More generally, within and between the lines we can trace a gradual, then accelerating, recession in Hobsbawm’s confidence in the explanatory and predictive powers of what, for its founders, was not only historical materialism but also ‘scientific socialism’. To all intents and purposes, Hobsbawm reasserts its claims in his 1964 introduction to the section of Marx’s Grundrisse on ‘pre-capitalist economic formations’, where the ‘superb’ 1859 Preface is favourably contrasted with the ethical cast of the early writings of the ‘immature Marx’; and again apparently, albeit in more nuanced fashion, towards the close of the chapter on ‘Marx, Engels and Pre-Marxian Socialism’ (1978), both collected here. However, as demonstrated by republication alongside one another of prefaces to The Condition of the Working Class in England and the Communist Manifesto, whose composition is separated by an interval of thirty years (1969–1998), those claims have now been as explicitly rescinded as they were once pressed. Where Engels’s communism is conceived as integral to his insight as a ‘social scientist’, Marx’s is treated as divisible from his achievement in offering a ‘concise characterization of capitalism at the start of the new millennium’—in effect, a non-manifesto without the communism.

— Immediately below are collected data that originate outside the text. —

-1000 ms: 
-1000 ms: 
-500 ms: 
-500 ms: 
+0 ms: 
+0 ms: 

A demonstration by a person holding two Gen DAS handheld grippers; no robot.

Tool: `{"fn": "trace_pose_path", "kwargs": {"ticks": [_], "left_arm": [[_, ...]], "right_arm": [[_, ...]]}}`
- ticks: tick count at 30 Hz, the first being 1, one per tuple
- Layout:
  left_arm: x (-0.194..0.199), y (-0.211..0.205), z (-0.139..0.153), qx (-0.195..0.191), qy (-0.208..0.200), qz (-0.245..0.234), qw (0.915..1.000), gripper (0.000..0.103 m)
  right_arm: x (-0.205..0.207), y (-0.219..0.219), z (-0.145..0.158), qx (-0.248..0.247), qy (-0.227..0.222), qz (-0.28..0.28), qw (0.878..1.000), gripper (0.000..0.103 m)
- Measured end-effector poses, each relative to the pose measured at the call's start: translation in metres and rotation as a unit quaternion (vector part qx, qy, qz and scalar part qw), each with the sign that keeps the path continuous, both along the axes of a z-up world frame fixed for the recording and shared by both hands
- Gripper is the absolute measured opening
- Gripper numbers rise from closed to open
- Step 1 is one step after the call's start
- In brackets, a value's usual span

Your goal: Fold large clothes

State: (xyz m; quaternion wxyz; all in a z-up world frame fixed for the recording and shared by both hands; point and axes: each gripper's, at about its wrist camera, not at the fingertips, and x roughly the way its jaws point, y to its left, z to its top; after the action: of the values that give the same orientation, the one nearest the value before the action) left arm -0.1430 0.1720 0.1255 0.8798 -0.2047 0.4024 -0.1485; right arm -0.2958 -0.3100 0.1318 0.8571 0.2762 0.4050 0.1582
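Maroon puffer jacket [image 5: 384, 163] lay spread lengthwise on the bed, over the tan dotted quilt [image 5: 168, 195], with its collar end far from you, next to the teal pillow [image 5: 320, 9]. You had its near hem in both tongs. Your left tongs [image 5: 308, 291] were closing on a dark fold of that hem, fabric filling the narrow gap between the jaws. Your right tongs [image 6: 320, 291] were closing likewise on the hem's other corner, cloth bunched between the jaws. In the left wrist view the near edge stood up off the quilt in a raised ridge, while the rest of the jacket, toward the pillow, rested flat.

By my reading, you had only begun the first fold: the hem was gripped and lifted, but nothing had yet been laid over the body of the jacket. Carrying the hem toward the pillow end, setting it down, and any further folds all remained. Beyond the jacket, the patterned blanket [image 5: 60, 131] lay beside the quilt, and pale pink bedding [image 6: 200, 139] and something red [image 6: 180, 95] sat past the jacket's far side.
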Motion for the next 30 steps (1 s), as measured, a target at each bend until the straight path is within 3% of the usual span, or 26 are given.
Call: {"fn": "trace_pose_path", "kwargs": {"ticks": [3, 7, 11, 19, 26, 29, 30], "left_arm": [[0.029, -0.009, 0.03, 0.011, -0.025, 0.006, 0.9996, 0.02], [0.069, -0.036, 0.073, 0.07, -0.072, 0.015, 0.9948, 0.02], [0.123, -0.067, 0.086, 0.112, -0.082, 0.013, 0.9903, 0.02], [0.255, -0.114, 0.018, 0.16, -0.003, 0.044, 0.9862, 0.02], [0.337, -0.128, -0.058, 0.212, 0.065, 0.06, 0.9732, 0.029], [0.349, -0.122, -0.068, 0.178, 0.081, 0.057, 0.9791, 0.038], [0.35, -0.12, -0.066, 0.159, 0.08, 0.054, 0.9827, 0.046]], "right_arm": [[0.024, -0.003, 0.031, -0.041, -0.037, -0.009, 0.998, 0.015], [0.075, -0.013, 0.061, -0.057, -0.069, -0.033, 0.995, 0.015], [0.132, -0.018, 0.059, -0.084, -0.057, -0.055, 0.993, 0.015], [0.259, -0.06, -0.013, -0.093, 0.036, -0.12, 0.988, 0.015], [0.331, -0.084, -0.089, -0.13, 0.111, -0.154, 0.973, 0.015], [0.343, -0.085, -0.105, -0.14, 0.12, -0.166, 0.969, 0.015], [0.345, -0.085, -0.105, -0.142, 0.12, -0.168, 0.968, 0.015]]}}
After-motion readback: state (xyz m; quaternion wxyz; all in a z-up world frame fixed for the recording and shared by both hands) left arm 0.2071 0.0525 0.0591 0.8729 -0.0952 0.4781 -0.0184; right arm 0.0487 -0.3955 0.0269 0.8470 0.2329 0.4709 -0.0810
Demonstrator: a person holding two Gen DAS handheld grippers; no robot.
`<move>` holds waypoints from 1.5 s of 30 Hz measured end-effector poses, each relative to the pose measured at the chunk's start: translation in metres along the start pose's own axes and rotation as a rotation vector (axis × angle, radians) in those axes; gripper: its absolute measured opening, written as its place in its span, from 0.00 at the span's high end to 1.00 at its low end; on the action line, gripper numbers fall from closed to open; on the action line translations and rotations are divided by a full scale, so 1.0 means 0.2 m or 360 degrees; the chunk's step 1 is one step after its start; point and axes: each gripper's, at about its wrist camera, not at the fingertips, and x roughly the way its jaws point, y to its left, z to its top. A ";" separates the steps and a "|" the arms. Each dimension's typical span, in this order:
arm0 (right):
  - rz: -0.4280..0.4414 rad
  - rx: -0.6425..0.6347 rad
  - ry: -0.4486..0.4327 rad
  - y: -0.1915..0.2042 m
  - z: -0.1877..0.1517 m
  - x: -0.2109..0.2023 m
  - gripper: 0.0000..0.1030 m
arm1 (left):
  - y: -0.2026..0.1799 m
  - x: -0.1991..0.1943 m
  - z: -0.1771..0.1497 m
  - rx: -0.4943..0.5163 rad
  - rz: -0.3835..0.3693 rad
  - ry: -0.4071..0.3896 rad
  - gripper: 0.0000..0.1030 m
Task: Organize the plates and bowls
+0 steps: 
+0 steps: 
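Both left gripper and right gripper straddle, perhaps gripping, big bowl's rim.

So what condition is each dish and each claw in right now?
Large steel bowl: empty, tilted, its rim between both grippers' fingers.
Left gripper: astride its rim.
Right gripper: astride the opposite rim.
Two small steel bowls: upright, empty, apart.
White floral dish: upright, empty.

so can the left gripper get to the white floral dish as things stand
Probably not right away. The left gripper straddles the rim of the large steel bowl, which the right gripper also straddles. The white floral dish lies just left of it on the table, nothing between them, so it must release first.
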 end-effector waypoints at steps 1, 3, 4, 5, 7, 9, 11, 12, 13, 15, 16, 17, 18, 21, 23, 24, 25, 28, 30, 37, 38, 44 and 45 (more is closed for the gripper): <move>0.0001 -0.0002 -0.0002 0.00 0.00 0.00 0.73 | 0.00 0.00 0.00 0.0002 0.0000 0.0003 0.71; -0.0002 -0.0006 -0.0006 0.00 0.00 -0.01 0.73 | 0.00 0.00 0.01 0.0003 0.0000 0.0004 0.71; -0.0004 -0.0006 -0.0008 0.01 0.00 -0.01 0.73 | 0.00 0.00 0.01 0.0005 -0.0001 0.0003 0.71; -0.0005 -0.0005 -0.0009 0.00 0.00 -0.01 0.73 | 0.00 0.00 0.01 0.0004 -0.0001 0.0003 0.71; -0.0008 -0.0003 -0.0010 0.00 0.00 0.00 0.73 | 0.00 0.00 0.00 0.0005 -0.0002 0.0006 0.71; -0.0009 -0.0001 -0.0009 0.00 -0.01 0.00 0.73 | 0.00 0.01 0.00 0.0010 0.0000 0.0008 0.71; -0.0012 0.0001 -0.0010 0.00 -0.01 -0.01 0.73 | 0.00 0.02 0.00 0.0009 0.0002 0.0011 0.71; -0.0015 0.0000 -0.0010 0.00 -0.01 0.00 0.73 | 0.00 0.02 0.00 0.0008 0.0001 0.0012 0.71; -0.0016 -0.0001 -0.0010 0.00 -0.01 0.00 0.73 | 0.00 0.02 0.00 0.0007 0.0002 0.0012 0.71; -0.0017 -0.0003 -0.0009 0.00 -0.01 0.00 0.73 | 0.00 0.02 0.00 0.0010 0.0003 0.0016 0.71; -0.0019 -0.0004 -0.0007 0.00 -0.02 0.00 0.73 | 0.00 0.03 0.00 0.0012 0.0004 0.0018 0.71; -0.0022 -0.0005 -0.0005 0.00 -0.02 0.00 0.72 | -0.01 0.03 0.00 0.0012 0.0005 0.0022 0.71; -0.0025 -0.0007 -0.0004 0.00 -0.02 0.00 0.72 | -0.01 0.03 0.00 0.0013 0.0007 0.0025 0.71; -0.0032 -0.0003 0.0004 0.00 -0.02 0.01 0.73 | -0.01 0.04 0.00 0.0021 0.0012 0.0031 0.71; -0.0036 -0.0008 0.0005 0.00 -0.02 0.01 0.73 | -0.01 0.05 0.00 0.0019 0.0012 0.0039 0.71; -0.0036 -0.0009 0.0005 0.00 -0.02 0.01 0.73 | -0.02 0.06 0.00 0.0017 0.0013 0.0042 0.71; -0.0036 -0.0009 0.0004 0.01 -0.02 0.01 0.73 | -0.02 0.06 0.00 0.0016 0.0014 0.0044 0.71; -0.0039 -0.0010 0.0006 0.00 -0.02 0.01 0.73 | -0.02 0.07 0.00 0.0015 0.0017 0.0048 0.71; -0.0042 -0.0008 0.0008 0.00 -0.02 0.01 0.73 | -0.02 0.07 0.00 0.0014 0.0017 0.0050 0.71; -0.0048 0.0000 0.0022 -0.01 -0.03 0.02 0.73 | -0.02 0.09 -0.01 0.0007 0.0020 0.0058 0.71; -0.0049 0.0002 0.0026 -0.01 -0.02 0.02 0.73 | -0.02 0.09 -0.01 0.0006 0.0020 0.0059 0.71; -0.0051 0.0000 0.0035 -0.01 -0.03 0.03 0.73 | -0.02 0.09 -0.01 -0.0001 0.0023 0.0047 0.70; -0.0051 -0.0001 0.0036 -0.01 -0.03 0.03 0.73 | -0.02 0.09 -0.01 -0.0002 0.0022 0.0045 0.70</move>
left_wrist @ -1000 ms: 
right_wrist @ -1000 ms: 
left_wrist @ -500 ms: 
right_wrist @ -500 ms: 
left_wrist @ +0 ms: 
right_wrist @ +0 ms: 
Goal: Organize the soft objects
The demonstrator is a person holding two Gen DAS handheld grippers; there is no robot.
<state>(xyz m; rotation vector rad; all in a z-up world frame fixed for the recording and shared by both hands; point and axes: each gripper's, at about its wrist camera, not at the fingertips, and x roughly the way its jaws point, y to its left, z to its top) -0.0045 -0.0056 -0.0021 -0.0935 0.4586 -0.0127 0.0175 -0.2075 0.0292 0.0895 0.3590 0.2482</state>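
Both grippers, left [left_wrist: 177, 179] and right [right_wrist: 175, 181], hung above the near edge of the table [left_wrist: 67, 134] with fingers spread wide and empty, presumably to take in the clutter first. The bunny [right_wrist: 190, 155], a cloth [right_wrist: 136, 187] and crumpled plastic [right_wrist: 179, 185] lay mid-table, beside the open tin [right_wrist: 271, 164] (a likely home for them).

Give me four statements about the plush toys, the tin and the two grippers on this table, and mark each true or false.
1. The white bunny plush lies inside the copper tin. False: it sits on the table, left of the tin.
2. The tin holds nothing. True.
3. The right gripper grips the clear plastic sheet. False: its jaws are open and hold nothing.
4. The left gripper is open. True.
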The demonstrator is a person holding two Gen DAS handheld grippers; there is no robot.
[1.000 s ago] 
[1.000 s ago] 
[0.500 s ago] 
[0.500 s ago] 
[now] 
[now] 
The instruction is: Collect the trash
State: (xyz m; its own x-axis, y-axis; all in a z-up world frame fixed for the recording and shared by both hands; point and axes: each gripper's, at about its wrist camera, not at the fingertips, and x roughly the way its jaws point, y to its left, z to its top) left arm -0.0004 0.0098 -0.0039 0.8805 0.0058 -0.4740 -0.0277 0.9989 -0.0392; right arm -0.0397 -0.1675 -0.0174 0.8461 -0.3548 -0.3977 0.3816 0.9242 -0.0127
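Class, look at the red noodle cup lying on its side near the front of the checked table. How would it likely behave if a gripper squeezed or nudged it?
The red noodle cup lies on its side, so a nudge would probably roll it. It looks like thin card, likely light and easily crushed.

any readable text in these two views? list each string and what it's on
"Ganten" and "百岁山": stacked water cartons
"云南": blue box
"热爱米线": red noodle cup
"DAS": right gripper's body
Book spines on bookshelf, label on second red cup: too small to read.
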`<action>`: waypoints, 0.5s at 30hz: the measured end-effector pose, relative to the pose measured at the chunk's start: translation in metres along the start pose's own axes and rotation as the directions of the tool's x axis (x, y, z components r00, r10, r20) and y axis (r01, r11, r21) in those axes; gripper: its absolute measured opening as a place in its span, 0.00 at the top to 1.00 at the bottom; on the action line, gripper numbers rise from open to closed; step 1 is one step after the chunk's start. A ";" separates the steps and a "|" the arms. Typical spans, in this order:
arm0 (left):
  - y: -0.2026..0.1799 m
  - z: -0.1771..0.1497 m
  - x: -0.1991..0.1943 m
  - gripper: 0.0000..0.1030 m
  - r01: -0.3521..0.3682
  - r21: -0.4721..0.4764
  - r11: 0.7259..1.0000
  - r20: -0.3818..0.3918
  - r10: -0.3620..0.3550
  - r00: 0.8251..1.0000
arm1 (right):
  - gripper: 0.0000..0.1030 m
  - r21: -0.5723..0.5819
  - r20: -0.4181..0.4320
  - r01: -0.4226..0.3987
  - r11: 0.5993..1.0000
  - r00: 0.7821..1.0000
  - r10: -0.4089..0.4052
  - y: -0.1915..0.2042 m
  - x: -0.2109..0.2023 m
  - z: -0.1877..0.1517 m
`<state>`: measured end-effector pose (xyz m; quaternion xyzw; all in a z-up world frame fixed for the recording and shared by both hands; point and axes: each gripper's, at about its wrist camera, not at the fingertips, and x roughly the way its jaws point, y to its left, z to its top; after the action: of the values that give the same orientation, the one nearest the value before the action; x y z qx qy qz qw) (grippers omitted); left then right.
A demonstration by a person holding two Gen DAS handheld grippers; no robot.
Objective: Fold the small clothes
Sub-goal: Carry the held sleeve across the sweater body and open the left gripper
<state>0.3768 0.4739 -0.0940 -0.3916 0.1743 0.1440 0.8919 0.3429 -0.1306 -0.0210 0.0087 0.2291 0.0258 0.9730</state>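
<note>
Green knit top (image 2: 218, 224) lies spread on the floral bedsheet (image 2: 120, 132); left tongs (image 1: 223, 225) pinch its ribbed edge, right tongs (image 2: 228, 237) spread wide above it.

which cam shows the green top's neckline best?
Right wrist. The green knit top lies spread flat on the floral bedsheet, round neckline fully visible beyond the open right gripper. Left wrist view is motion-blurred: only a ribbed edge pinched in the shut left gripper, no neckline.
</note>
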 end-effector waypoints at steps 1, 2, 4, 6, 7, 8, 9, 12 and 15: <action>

If nothing else, this serves to draw attention to a curious feature of How to Change the World—namely, the lack of any prefatory explanation of its title for the uninitiated. In the Preface to Marxism in Marx’s Day, Hobsbawm quotes Marx’s eleventh thesis on Feuerbach—‘The philosophers have hitherto only interpreted the world: the point, however, is to change it’—and proceeds to note that:

Marxism, the most practically influential (and practically rooted) school of theory in the modern world, is both a method of interpreting the world and of changing it, and its history must be written accordingly.